Lucia aniden güldü. Bu kadar değerli bir şahsiyetin bu tür nahoş işleri yapmakta neden bu kadar katı olduğundan emin değildi.
Çorba kaynamaya başlayınca onu aramak için dışarı çıktı. Yemek pişirirken geri gelmiş olabileceği için önce odasına baktı ama oda boştu. Ardından, genellikle yakacak odunların kesildiği arka bahçeyi kontrol etti. Ama orada da ondan hiçbir iz yoktu. Evin etrafında birkaç kez dolaştı ama hiçbir yerde bulunamadı.

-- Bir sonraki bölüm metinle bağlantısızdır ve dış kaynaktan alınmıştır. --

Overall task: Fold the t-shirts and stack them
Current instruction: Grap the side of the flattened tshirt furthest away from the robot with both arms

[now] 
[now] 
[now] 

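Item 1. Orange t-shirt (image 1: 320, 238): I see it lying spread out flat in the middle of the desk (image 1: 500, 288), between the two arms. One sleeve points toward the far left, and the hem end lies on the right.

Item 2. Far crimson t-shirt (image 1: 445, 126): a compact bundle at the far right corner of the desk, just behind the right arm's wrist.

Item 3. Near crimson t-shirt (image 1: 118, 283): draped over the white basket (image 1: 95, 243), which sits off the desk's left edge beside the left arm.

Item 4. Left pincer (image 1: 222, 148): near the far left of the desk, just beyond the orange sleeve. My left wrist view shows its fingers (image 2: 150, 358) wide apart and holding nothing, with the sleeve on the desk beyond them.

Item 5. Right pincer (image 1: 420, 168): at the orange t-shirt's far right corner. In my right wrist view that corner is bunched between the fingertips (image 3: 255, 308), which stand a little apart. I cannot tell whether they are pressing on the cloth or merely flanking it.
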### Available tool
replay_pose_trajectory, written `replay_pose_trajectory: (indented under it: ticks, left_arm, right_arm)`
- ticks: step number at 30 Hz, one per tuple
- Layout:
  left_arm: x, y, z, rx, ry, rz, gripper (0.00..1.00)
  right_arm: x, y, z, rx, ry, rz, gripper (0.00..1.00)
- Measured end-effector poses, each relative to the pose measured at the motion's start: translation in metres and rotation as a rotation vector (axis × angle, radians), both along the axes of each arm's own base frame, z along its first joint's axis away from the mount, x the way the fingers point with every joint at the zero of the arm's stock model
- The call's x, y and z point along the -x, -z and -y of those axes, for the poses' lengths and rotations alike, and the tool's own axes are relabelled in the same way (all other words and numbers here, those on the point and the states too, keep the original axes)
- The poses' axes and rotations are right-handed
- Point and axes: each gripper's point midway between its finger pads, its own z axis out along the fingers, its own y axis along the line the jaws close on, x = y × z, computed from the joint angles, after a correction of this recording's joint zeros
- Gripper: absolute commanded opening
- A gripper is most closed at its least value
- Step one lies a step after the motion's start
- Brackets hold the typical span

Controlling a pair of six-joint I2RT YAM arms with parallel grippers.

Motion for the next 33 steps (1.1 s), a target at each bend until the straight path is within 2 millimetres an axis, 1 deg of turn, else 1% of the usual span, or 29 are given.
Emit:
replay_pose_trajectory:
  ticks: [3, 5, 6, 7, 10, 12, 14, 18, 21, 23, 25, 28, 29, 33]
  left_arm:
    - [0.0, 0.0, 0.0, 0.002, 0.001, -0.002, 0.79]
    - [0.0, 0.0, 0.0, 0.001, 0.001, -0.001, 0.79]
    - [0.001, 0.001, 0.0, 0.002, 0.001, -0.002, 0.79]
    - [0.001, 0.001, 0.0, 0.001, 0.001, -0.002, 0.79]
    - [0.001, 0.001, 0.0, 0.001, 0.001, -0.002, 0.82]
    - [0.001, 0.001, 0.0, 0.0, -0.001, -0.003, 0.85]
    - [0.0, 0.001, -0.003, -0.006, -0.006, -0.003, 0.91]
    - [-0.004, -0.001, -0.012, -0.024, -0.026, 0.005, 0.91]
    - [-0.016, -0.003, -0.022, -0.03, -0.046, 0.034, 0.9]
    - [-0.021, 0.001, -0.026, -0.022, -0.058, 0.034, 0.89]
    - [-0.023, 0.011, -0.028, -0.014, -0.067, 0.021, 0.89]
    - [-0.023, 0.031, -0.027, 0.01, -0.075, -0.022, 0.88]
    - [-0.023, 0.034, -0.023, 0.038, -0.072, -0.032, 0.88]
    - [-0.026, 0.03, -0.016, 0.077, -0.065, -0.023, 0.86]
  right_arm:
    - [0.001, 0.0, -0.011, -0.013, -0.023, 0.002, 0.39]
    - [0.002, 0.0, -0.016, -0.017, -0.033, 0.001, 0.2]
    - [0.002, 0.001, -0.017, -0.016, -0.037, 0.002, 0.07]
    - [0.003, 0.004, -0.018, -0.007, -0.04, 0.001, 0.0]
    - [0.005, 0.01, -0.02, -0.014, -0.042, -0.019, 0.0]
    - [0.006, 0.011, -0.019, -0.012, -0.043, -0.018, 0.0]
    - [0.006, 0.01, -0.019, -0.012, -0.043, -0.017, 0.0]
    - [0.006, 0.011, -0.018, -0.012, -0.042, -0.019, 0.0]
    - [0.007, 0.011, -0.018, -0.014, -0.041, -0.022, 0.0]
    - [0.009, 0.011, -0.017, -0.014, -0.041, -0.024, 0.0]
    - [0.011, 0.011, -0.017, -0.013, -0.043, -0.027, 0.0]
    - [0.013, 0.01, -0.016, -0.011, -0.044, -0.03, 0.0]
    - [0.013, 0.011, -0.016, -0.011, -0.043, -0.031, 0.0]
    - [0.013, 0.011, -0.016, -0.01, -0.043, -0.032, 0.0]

Gitti mi? Veda bile etmeden mi?’
Kalbi biraz boş hissediyordu. Tekrar arka bahçeye gitti ve henüz yakacak odun haline gelmemiş odun yığınına boş boş bakarak durdu.
“Ne yapıyorsun?”
Lucia şaşkınlıkla arkasını döndü.
Oradaydı, özellikle kayıtsız bir ifadeyle Lucia’ya bakıyordu. Elinde bir asmayla birbirine bağlanmış birkaç kıvranan tavşan vardı.
“Doğru… avlanmak.”
Sık sık sabahları avlanmaya giderdi. Lucia’nın yüzü kızardı. Kendinden çok utandı çünkü bunu tamamen unutmuş ve kendi başına üzülmüştü.
“Ah… kahvaltı hazır.”
“Sanırım geç kaldım.”
“Pekala…lütfen içeri gelin ve yiyin.”
Lucia ona başıyla selam verdi ve aceleyle eve girdi. Arkasına bakamıyordu çünkü nedense onun bakışlarını sırtında hissediyordu.